Metric on one side, imperial on the other

I think as the world continues to get smaller, the US is going to have to give in and go completely metric. It’s going to become too expensive and confusing to maintain two systems. It may take a while, but if we can remember the number of pints in a quart and pecks in a bushel, we can figure out a base 10 measurement system.

Monday, April 28, 2014

Living in a construction zone

My neighborhood has been overtaken by builders. When I moved in, there were a fair amount of empty lots, and of course I expected people to build on them. I just wasn't expecting it all to happen at once. There are 6 houses going up on my street, 3 of them directly across from my house.  It seems to be contagious, because the people who live behind me have decided to build an addition onto their house, too. 

There's nothing like opening your curtains and suddenly finding yourself face to face with the workmen you had no idea were there. It makes you a lot more diligent about wearing clothes. It's been noisy, dusty, and I've developed a new found appreciation of Norteño.

Perhaps it's better this way. Instead of the neighborhood being disrupted by individual building projects over several years, it's one big building spree and then it will be over.
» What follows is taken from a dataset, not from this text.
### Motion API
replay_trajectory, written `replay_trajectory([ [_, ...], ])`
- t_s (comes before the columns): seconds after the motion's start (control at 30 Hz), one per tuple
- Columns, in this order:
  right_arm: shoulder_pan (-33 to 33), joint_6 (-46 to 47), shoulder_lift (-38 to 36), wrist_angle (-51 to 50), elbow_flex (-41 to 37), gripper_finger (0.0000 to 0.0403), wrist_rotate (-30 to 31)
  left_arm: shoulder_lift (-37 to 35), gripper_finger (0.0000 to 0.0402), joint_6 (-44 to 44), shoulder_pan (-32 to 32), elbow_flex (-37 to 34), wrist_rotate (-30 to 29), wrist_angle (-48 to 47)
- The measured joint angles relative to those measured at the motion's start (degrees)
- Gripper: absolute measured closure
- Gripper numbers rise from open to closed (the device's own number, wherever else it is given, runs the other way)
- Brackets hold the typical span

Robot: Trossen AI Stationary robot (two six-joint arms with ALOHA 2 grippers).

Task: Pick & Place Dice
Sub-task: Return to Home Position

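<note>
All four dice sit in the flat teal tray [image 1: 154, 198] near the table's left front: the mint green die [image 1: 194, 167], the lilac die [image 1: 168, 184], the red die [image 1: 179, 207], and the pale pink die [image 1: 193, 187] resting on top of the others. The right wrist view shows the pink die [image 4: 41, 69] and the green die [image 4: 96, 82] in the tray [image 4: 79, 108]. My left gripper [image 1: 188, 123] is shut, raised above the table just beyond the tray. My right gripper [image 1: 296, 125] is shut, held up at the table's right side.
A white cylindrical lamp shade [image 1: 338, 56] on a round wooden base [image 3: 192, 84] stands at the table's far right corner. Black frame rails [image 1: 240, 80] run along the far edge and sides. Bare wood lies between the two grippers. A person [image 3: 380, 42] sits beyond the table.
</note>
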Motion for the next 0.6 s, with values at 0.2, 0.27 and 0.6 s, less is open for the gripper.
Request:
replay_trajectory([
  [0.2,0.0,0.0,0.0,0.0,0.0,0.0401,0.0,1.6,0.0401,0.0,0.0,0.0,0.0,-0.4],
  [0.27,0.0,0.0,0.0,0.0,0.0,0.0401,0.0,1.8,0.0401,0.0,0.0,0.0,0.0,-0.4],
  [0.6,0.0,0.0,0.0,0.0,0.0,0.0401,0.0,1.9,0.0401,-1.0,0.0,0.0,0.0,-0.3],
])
At the rate the houses are going up, I expect them all to be done by July 4th, if not sooner.  Then I will have a bunch of new neighbors! 

In the meantime, I'm concentrating on my backyard, which is looking it's best right now, because the jasmine I planted two years ago is starting to to fill in. 

Pretty, isn't it? The cats remain unimpressed.
There are three of these, giving me the sweetest smelling backyard in the neighborhood. I'm hoping that over time, it will grow thicker, so that you can't even see the fence. Obviously, that's going to take a few more years.

Add a background track of circular saws, earth movers, and pounding hammers, and this is what my neighborhood sounds like.

Wednesday, April 23, 2014

Spring Asparagus

Not everybody likes asparagus, and I admit it's not the easiest vegetable to like, particularly if you have ever been subjected to the canned variety. (School cafeteria, I'm looking at you.) But fresh asparagus is wonderful. My mother is of the opinion that if you get really slender stalks, you should eat it raw, like a carrot. That's going a bit far for me. My favorite recipe is tossed with olive oil and salt and roasted in the oven.  But what's a Japanese take on asparagus?

I give you Asparagus Tossed with Crushed Black Sesame (aspara no kuro goma aé)

The ingredients are: 
  • 12 oz. asparagus 
  • 2 tsp. mirin 
  • 2 tsp. light soy sauce
  • 2 Tbsp. black sesame seeds 
Michael Pollan would approve: it has only 4 ingredients. 
The sesame seeds are the hardest part, since they have to be toasted. One thing I have learned: heated sesame seeds pop! They were jumping out of the pan like popcorn. Save yourself some cleanup and use a lid.
black sesame seeds
Basically, you toast the seeds, and process them in the food processor with mirin and soy until its a grainy kind of paste, the book says it should resemble "wet sand". You can add stock or water if you think it's too thick. Put to one side.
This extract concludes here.